Haney pointed to many encounters found in the game’s campaign, including the Bloody Crow of Cainhurst and the hunters in Yahar’gul, as proof that no discerning human was in control of the difficulty of the game. 

“That actually makes more sense than anything else I can think of,” said Doug Dickson, a Bloodborne fan that wishes it weren’t so difficult. “I’ve played hard games, I’ve played primitive games, I’ve played broken games, and they all supply a unique challenge, but I’ve never quite felt the actual contempt for me pouring out of the screen and controller. It’s like I want to keep playing just to convince Bloodborne I’m not such a bad guy, but Bloodborne doesn’t care.
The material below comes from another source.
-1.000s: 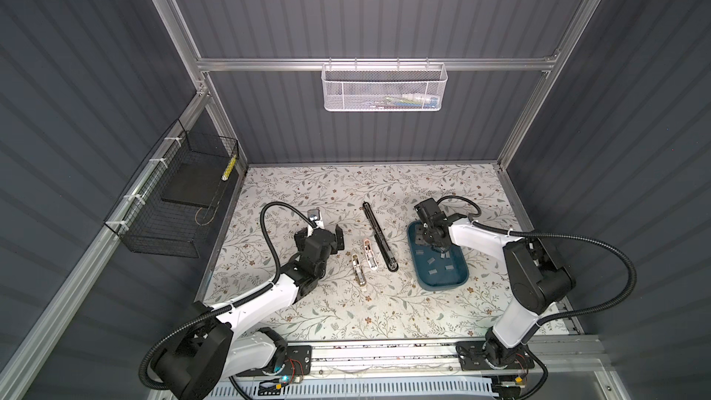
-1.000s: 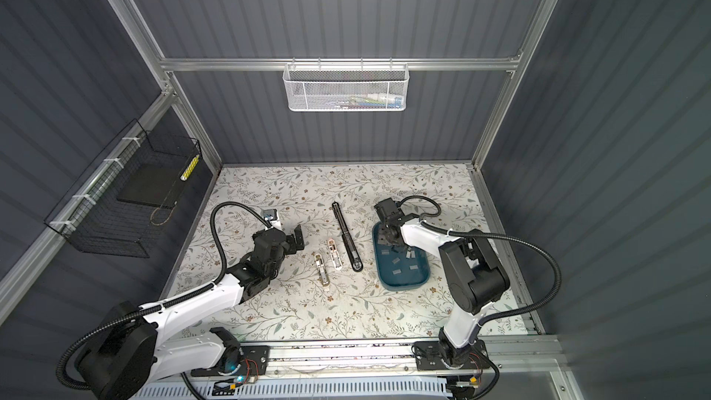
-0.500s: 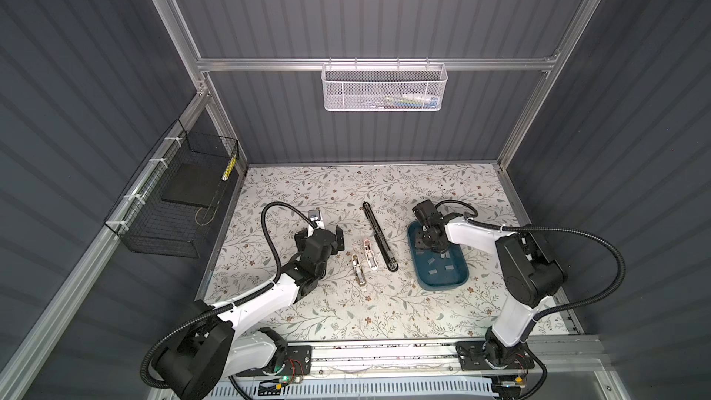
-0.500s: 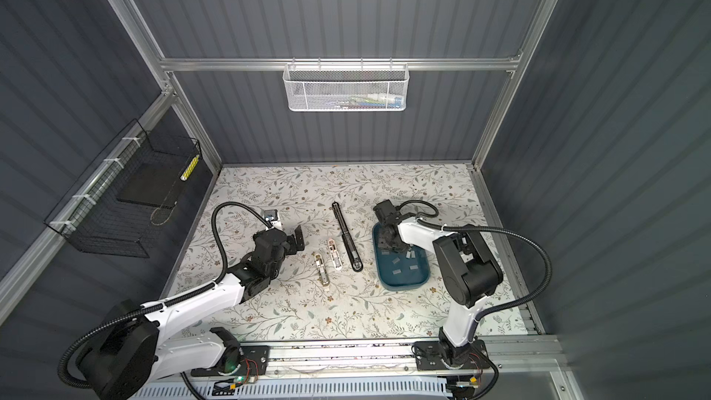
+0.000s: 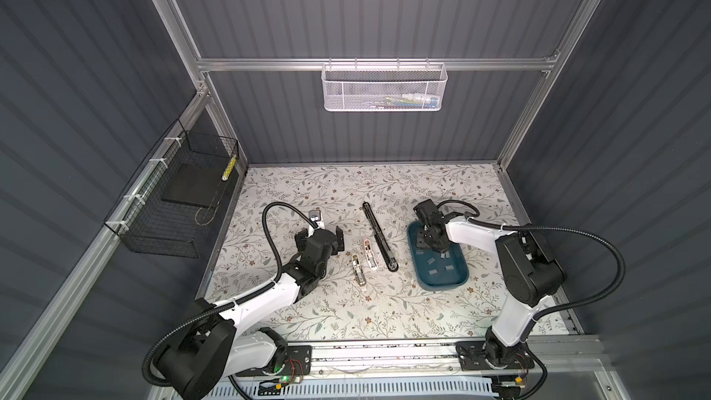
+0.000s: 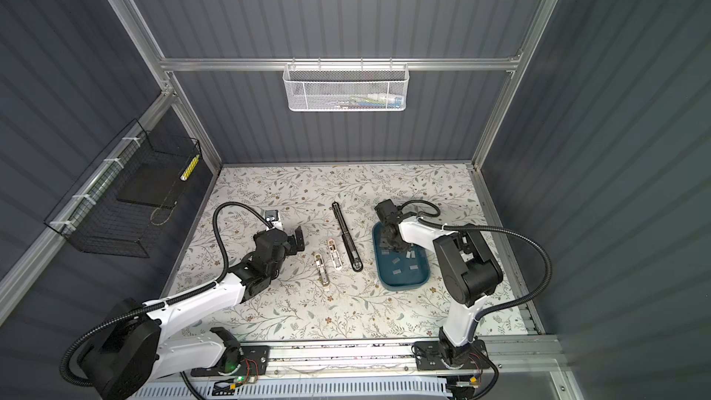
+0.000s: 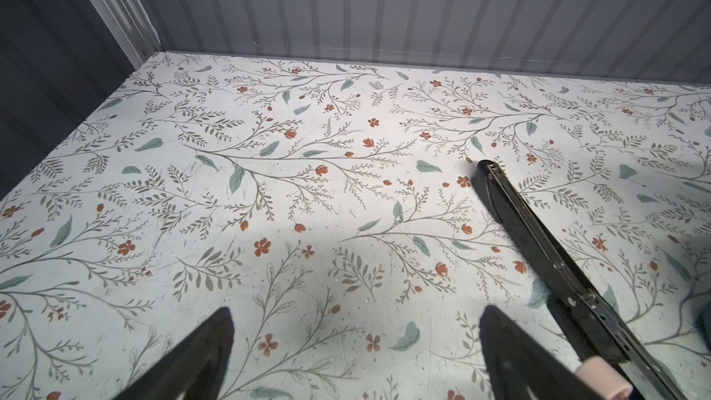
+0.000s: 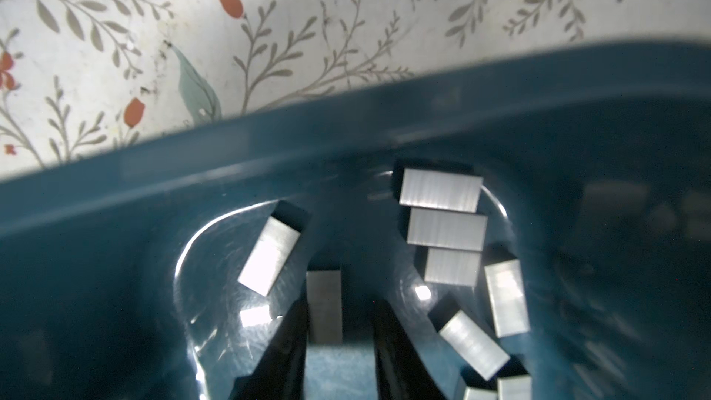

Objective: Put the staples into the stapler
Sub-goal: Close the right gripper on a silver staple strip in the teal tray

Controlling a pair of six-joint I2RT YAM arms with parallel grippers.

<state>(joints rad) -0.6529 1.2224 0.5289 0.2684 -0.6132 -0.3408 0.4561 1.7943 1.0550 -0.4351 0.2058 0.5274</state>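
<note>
Presently, the right gripper [image 8: 339, 301] points down inside the teal tray [image 8: 269, 136], with the wrist pitched steeply and the elbow raised behind it. Its fingers are narrowly spread and straddle one strip of the staples [image 8: 324, 305]. A gap shows on one side, so nothing is pinched. Other strips lie loose around it on the tray floor. The left gripper [image 5: 322, 234] hovers low over the desk [image 5: 307, 186], arm stretched forward, fingers fully spread and empty. Two small staplers [image 5: 358, 269] and a black stapler [image 5: 379, 236] lie between both grippers.
</note>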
It must think I’m some real asshole based on how it treats me.” 

Specialists have advised against trying to appeal to the emotions of a game that seems to hold in contempt your very being. 

“You can’t change these games, and you can only get marginally better through repetition,” said Stella Preston, a renowned expert in video game psychology . “The best thing to do is to cut these toxic games out of your life and play something that was designed with fun in mind and not some masochistic display of torment. Did you know you can pet dogs in like two thirds of games now? Play something that makes you scream less, that’s all we’re saying.”

As of press time, dataminers had also discovered that Hades definitely wants to fuck you.